I have experienced different ways of (not) coping with my illness and the times where my dark thoughts overtake me. As I’ve said before I have locked myself in the cupboard for hours and hours. I’ve spent days in bed not moving. I’ve deliberately injured myself by scratching, hair pulling, hitting, cutting etc. I’ve even taken too many pills when I just wanted to make the pain stop.
Clearly these methods are not ways to cope, but just ways to escape. And I know they are very shitty ways to do it.
My current method of coping sounds a little counter productive (as it is sort of self harm) however it has been exceptionally successful. When I feel like I am losing control, when my thoughts are racing at light speed, and I feel like I am going to crumble I know I have to snap myself out of it.
I do this literally with an elastic band around my wrist. I pull it taut and let it snap against my wrist. I keep snapping it against my wrist as I try to get myself back under control. The sharp sting pulls my attention away from my thoughts, and brings me out of the downward spiral. Sometimes it only takes a couple of snaps, sometimes it takes a lot more. Sometimes I end up with bruising, but that’s only when the darkness has consumed me and I’m drowning in it.

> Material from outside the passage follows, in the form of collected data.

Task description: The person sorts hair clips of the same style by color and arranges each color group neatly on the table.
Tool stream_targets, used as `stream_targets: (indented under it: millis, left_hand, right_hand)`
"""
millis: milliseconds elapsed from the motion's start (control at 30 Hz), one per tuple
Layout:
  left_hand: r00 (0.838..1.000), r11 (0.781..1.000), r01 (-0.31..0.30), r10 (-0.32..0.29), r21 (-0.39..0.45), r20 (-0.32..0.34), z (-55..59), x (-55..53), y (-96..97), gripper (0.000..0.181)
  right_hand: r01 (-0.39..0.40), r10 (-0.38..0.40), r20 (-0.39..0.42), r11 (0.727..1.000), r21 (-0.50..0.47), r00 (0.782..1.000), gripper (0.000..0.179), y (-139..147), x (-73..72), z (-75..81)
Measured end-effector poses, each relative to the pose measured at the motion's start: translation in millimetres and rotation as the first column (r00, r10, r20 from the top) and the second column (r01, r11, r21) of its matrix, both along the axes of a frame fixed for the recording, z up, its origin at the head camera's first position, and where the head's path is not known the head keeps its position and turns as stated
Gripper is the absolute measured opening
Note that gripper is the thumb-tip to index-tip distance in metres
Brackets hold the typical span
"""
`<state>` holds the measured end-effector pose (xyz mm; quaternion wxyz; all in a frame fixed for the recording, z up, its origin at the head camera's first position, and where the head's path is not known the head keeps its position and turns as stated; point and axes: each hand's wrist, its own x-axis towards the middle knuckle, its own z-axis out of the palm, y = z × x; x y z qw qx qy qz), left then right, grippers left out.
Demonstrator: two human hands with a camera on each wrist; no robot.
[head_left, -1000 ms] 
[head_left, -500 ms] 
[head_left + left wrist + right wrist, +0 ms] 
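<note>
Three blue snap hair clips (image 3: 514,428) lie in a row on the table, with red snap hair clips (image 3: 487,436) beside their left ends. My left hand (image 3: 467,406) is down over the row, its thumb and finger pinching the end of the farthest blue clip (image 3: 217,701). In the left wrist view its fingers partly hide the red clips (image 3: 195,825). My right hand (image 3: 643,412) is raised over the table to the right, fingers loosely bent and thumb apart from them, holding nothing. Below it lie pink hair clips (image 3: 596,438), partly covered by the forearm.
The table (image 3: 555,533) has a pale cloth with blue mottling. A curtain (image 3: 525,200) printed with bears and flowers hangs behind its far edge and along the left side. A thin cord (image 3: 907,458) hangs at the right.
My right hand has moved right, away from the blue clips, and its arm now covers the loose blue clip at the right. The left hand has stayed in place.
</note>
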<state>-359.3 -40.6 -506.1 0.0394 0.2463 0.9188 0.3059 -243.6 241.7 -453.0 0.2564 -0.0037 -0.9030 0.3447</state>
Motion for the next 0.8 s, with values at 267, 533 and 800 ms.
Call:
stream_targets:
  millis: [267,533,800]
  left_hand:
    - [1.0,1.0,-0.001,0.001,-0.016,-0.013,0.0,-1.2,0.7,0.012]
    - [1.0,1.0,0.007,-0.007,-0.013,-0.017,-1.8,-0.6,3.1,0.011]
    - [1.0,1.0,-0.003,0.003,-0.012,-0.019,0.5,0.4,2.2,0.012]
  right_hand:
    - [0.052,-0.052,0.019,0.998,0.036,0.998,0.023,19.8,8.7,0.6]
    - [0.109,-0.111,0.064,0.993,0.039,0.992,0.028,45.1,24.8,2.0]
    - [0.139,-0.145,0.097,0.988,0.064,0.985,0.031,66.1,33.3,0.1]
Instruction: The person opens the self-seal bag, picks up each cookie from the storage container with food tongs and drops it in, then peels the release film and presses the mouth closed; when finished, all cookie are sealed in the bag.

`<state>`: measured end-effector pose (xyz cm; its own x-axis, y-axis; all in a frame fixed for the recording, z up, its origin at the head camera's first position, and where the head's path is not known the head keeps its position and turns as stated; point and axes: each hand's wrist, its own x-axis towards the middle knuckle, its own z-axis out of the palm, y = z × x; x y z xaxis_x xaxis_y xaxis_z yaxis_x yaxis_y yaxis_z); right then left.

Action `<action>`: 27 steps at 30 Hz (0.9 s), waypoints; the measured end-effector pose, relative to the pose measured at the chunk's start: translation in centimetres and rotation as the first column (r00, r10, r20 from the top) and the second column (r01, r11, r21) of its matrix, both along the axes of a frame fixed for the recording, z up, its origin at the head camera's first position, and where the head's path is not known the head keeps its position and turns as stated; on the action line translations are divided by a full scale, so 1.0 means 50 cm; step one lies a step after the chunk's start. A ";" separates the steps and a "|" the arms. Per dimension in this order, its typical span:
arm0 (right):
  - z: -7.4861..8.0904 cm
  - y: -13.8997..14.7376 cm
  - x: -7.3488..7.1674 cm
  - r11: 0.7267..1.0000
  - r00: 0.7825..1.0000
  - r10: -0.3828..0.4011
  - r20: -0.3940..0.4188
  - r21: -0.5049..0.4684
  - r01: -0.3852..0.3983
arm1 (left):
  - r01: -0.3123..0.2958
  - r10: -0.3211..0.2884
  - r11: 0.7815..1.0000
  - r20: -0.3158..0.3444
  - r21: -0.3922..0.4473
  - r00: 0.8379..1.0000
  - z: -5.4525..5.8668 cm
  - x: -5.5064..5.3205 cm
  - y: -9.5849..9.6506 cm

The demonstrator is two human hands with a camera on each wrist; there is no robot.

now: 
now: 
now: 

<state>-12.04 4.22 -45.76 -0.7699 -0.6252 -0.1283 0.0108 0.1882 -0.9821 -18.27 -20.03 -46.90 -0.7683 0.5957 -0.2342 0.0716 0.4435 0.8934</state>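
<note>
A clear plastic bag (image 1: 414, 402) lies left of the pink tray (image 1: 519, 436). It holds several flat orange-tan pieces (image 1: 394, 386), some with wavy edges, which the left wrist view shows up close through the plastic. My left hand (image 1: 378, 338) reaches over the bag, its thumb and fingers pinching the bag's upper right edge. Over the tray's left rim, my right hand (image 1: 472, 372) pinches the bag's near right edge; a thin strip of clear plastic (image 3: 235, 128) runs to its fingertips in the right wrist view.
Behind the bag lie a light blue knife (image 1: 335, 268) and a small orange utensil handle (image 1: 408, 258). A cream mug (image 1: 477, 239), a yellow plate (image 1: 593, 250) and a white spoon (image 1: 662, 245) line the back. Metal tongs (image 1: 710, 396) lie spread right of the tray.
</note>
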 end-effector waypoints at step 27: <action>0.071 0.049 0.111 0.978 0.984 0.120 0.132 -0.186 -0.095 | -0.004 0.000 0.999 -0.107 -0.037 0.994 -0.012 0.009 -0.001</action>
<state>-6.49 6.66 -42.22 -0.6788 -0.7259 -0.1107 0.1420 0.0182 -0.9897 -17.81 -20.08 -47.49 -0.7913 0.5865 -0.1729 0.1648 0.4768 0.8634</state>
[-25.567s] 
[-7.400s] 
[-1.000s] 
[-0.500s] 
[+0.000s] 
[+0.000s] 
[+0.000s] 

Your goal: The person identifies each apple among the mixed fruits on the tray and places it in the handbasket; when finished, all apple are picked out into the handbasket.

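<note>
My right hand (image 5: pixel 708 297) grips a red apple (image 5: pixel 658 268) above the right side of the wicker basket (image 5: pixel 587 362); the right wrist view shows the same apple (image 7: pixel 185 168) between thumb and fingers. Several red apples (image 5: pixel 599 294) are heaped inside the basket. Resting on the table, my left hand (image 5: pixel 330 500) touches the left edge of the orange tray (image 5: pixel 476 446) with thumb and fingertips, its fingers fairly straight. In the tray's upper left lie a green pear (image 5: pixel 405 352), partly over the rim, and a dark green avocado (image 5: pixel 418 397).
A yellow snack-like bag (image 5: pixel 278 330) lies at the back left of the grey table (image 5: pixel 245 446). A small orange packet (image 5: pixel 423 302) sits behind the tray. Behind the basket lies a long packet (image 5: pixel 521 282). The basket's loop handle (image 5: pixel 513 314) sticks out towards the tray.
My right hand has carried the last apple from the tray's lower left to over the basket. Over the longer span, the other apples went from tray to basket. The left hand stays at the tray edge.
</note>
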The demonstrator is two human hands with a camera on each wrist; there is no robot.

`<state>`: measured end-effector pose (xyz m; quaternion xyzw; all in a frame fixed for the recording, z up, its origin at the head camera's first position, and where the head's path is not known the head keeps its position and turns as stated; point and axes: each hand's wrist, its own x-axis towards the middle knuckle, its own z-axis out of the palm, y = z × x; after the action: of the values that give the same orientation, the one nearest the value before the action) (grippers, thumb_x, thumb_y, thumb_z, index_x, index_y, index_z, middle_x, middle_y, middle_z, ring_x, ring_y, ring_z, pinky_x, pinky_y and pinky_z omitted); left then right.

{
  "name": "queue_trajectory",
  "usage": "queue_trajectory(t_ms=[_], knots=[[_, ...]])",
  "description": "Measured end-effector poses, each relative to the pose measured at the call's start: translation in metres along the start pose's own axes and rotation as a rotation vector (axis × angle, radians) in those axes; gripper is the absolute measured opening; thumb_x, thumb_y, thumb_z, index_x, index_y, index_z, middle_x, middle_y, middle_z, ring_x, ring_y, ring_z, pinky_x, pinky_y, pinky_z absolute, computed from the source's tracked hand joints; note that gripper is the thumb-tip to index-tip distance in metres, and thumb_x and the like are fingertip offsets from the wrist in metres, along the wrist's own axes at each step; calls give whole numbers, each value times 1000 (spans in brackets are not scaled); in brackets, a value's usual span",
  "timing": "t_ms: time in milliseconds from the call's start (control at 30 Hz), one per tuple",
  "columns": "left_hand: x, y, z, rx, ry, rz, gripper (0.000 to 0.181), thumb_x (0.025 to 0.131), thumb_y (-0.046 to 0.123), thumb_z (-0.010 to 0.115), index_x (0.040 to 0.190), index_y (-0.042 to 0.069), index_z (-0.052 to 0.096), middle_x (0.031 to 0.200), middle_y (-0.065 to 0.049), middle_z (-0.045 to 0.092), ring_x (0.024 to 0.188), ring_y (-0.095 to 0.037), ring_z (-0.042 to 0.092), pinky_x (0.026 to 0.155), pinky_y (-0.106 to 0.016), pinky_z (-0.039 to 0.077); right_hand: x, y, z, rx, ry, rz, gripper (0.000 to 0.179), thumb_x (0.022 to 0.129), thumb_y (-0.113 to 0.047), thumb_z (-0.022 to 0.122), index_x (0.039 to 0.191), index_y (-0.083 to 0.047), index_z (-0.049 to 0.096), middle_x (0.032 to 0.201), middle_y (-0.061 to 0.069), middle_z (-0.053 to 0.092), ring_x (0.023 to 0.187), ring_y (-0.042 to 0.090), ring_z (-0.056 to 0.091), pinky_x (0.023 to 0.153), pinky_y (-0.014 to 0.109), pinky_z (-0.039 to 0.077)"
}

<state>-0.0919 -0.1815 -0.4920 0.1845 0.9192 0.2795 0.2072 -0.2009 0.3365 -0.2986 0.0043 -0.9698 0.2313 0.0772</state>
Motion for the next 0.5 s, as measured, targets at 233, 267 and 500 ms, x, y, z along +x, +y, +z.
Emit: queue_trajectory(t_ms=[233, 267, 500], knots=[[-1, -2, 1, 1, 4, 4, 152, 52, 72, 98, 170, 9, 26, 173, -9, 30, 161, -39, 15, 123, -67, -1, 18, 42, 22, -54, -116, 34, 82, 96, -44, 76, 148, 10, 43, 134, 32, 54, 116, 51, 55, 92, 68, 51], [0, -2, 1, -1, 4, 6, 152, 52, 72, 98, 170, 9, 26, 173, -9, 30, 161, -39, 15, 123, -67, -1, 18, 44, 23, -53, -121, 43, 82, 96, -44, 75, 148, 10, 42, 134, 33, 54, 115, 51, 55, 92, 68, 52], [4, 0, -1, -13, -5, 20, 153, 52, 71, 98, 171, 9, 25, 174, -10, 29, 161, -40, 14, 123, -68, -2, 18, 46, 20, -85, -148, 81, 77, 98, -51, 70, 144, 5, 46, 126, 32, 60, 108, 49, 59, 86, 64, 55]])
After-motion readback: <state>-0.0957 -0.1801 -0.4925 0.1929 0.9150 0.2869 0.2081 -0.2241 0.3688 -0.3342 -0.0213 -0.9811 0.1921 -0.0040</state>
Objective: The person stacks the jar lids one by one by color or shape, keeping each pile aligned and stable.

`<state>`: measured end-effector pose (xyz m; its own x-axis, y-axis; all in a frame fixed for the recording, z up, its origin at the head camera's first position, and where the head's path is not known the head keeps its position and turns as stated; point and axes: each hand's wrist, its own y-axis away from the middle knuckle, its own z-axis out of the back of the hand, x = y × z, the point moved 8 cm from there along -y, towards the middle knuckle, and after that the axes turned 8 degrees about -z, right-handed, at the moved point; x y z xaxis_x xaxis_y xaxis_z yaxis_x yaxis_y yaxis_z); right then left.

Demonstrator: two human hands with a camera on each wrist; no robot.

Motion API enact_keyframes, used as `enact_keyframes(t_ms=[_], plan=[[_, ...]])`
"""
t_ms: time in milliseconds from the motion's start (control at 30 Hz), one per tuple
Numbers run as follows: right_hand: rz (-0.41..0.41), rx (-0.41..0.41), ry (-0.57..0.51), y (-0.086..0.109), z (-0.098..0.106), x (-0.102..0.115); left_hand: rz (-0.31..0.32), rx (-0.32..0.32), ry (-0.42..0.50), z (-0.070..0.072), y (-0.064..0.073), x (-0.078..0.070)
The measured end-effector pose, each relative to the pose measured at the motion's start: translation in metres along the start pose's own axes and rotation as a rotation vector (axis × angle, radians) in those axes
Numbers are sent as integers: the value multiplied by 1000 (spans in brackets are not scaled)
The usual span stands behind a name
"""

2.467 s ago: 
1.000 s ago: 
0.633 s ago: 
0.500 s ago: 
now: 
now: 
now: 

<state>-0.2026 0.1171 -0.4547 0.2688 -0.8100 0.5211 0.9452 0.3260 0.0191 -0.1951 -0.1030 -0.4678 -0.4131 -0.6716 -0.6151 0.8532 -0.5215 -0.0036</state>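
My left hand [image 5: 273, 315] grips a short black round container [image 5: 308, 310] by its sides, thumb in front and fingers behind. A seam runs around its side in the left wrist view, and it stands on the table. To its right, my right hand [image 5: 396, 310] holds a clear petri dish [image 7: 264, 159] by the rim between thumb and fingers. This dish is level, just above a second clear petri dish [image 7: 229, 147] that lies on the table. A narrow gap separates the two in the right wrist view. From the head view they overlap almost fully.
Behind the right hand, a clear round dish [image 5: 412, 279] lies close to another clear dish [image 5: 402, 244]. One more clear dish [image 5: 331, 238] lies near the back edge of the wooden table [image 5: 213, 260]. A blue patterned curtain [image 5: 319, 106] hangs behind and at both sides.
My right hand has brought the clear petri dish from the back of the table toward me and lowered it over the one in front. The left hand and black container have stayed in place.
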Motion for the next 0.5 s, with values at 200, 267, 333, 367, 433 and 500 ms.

Yes, I’m a little masochistic because I like the pain (I won’t lie, I’m also into a little B&D).
Yes, I know it’s dangerous to potentially give strength to the dark part of me that is convinced I deserve to feel nothing but pain.
But the stinging sensation, and the almighty snapping sound, grounds me and brings me back to reality. If I didn’t snap myself out of it with a physical reminder there is no way that I would be able to pull myself out of the blackhole of my thoughts. It’s especially helpful if I time each snap with a breath. I can control my breathing, and then my anxiety, and I regain control over my mind.
When there isn’t anxiety, only the depression, I write.
I’ve kept private journals since I was 13 years old. In them I write my thoughts and feelings – things that I cannot and will not ever share with the outside world. Getting my thoughts out on paper where I can arrange them into something that makes sense is a huge outlet for me. I generally only write in a journal when I am unhappy, or something is really bothering me.There are very few entries of things that I’d actually WANT to remember.
From time to time I’ve read back through my journals – and it’s very hard. Seeing all the dark places I’ve been to in my mind makes me really sad. But at the same time it’s actually therapeutic to see how much I’ve grown, and how much more rationally I cope with the dark times. There are far fewer entries of wanting to “end it all”. There is still a lot of self-hatred, and emotional self-abuse, and wanting to escape. However, the journal entries are spaced further apart – I don’t get as bad as I used to.
It’s not perfect, but I accepted long ago that it never would be.